When they tell you the lights will go out without nuclear …

There are Fox News Neanderthals in every country.  When we talked about closing reactors in Bulgaria or Germany we would often hear that without these plants the lights would go out.  The Fukushima meltdowns have proven otherwise and in my mind not just for Japan.

Since shortly after the 3 meltdowns on March 11, Japan has been instituting a national energy conservation campaign (which is called Setsuden).  It has raised the weekday rates for power (which has caused heavy industry to start working on the weekends to avoid these costs).  It has raised the air conditioning temperature (which has created the “super cool business style” in which business men take off their western suits and wear short sleeve shirts instead).  Japan is idling some elevators and escalators and cutting back on lighting and fans.  And the country has made energy-saving something of an obsession.  And while some additional fossil fuel plants have been brought back on-line, but mostly it is conservation which is leading the way.

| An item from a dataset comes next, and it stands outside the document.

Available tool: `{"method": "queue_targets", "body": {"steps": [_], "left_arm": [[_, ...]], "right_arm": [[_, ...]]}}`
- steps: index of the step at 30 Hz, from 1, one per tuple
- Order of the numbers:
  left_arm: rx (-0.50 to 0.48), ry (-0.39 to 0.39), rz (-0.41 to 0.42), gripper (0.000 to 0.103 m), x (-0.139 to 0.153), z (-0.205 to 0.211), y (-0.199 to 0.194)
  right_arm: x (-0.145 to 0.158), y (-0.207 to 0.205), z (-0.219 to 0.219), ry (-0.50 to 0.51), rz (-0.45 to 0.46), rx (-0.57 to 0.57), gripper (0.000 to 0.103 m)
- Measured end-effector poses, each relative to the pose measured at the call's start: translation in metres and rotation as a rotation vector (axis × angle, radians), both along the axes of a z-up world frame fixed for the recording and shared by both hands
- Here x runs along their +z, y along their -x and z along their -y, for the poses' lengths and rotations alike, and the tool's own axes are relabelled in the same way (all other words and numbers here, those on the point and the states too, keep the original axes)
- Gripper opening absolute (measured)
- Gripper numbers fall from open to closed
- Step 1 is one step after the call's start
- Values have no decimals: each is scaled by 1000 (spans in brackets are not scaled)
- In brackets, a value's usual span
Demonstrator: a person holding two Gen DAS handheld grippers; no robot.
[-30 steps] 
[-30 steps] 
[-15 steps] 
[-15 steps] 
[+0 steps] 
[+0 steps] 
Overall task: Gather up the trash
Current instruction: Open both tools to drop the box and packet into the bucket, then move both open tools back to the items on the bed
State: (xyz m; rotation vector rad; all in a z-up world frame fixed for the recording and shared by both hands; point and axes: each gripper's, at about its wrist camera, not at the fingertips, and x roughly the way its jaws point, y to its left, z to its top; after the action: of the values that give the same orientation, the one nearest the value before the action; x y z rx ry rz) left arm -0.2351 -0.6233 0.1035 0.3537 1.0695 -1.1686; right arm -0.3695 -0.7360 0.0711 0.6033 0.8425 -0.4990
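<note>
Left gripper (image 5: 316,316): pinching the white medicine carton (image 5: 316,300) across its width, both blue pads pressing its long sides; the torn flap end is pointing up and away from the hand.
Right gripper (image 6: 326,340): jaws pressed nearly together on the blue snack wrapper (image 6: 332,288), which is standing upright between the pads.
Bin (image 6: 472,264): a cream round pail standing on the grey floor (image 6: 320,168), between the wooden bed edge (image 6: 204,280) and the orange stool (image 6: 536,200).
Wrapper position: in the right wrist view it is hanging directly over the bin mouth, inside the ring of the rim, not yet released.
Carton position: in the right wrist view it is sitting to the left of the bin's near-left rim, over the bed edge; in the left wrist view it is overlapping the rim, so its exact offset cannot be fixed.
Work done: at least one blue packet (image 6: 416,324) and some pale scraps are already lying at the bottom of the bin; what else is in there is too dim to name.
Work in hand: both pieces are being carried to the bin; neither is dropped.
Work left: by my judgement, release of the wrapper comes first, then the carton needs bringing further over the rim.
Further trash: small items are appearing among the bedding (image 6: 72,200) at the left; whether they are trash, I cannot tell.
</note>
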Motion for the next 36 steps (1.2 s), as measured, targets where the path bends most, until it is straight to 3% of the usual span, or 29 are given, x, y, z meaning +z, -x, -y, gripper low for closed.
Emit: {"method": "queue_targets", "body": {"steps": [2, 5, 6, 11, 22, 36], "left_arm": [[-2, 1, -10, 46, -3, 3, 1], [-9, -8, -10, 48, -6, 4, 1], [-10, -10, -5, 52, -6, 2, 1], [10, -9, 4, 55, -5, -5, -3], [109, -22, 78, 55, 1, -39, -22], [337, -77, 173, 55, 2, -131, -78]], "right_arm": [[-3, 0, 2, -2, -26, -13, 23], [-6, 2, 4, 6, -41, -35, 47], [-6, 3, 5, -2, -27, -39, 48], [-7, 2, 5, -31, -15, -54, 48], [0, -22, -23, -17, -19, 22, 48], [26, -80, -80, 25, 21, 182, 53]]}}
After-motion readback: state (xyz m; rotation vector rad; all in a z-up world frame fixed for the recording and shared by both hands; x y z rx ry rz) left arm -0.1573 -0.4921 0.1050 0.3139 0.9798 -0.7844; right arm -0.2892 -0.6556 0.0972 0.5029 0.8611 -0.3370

The conservation effort is so successful that with 38 of 54 nuclear power plants shut down, there is regularly enough surplus energy in Japan now to run Manhattan.


closing reactors means changing behaviors

No rolling black outs and no recession means Japan is starting to think that it might be able to get by without nuclear, something which was generally unthinkable just 4 months ago.  Recent polls show 2/3s of the country want to phase out of nuclear.